Arbeits- und Lebenswelten sind vernetzt – digital, physisch und sozial. Es braucht offene Schnittstellen für Technologie, KI und Robotik, die fair integriert werden und Teil einer „digitalen Gerechtigkeit“ sind. Gleichzeitig rücken Gesundheit, Zugehörigkeit und Identität in den Fokus: Der Unternehmenssitz wird zum Ort mit Sinn – er fördert das Wohlbefinden und stärkt das Gemeinschaftsgefühl.

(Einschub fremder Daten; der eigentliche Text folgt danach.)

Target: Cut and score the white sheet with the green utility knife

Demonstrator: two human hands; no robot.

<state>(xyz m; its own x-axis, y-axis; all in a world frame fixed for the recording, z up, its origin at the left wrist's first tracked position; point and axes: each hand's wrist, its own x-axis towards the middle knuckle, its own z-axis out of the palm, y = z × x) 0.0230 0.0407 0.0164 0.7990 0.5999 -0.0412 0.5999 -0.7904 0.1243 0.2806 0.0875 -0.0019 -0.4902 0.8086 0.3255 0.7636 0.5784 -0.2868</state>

Empfohlen wird ein Paradigmenwechsel: weg vom Solitärdenken, hin zu interaktiven und kognitiven Gebäudekonzepten, die sich in ein größeres Umfeld integrieren. Nutzerzentrierung, gemischte Nutzung und betriebenes Gebäude- bzw. Community Management sind dabei zentrale Stellschrauben. Gebäude sind keine statischen Hüllen mehr – sie lernen kontinuierlich, werden zum zirkulären Organismus und aktiven Teil unserer Lebensrealität.